* [Problem requirements]: Output verbatim the lines beginning at the one that contains "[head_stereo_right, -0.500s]" and ending at the last line of the material, inclusive of both.

########

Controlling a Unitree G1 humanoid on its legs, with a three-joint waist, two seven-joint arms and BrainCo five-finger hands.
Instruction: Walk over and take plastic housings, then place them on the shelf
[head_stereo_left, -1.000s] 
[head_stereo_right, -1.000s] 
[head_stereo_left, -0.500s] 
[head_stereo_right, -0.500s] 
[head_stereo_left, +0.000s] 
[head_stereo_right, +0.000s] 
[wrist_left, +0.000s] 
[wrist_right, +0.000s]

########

* [Answer to this exercise]:
[head_stereo_right, -0.500s] 
[head_stereo_left, +0.000s] 
[head_stereo_right, +0.000s] 
[wrist_left, +0.000s] 
[wrist_right, +0.000s]

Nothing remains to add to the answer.